Problem description:
Restate the data below, keeping every line the same.

Source data:
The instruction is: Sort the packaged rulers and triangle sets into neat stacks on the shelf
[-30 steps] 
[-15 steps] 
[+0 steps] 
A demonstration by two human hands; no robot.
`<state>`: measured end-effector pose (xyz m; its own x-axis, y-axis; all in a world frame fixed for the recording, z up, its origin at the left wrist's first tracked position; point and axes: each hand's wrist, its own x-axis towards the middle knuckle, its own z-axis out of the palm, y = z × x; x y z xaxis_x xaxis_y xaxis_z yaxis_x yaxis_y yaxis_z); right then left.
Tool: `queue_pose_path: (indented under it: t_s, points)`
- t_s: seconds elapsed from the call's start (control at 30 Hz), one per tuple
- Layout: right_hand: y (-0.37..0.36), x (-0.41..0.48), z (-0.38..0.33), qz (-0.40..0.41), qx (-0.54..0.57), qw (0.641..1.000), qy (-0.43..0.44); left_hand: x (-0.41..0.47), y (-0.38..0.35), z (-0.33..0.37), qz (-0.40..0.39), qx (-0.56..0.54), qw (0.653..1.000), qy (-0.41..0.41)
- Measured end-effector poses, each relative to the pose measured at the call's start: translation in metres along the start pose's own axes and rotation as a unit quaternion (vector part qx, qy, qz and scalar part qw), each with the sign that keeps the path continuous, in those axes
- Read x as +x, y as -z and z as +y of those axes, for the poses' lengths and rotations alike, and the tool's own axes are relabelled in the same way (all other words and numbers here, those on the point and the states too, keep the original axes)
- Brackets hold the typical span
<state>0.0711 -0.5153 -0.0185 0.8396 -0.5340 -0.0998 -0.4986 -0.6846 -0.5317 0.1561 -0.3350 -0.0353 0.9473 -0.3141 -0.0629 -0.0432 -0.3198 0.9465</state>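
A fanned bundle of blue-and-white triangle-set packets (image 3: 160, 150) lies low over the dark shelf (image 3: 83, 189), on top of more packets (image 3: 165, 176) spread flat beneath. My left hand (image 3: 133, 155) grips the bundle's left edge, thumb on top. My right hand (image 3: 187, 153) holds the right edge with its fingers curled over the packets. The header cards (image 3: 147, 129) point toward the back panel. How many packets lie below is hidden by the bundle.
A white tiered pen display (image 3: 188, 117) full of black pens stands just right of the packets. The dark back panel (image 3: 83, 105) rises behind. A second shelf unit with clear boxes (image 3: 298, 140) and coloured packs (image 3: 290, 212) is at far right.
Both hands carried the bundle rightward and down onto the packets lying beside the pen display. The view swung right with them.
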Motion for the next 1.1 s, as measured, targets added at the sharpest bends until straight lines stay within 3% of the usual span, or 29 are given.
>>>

Solution below:
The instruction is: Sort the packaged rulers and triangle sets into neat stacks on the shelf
[-30 steps] 
[-15 steps] 
[+0 steps] 
A demonstration by two human hands; no robot.
`<state>`: measured end-effector pose (xyz m; its own x-axis, y-axis; all in a world frame fixed for the recording, z up, its origin at the left wrist's first tracked position; point and axes: each hand's wrist, its own x-axis towards the middle knuckle, its own z-axis out of the palm, y = z × x; x y z xaxis_x xaxis_y xaxis_z yaxis_x yaxis_y yaxis_z); right then left.
Tool: `queue_pose_path: (indented under it: t_s, points)`
- t_s: seconds elapsed from the call's start (control at 30 Hz), one per tuple
- Layout: right_hand: y (-0.37..0.36), x (-0.41..0.48), z (-0.38..0.33), qz (-0.40..0.41), qx (-0.54..0.57), qw (0.641..1.000), qy (-0.43..0.44); left_hand: x (-0.41..0.47), y (-0.38..0.35), z (-0.33..0.37), qz (-0.40..0.39), qx (-0.56..0.54), qw (0.653..1.000), qy (-0.41..0.41)
- Measured end-effector poses, each relative to the pose measured at the call's start: translation in metres along the start pose's own axes and rotation as a unit quaternion (vector part qx, qy, qz and scalar part qw), each with the sign that keeps the path continuous, in those axes
- Read x as +x, y as -z and z as +y of those axes, for the poses' lengths and rotations alike, and the tool's own axes are relabelled in the same way (all other words and numbers here, those on the point and the states too, keep the original axes)
- Brackets hold the typical span
<state>0.0711 -0.5153 -0.0185 0.8396 -0.5340 -0.0998 -0.4986 -0.6846 -0.5317 0.1561 -0.3350 -0.0353 0.9473 -0.3141 -0.0629 -0.0432 -0.3198 0.9465</state>
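A fanned bundle of blue-and-white triangle-set packets (image 3: 160, 150) lies low over the dark shelf (image 3: 83, 189), on top of more packets (image 3: 165, 176) spread flat beneath. My left hand (image 3: 133, 155) grips the bundle's left edge, thumb on top. My right hand (image 3: 187, 153) holds the right edge with its fingers curled over the packets. The header cards (image 3: 147, 129) point toward the back panel. How many packets lie below is hidden by the bundle.
A white tiered pen display (image 3: 188, 117) full of black pens stands just right of the packets. The dark back panel (image 3: 83, 105) rises behind. A second shelf unit with clear boxes (image 3: 298, 140) and coloured packs (image 3: 290, 212) is at far right.
Both hands carried the bundle rightward and down onto the packets lying beside the pen display. The view swung right with them.
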Motion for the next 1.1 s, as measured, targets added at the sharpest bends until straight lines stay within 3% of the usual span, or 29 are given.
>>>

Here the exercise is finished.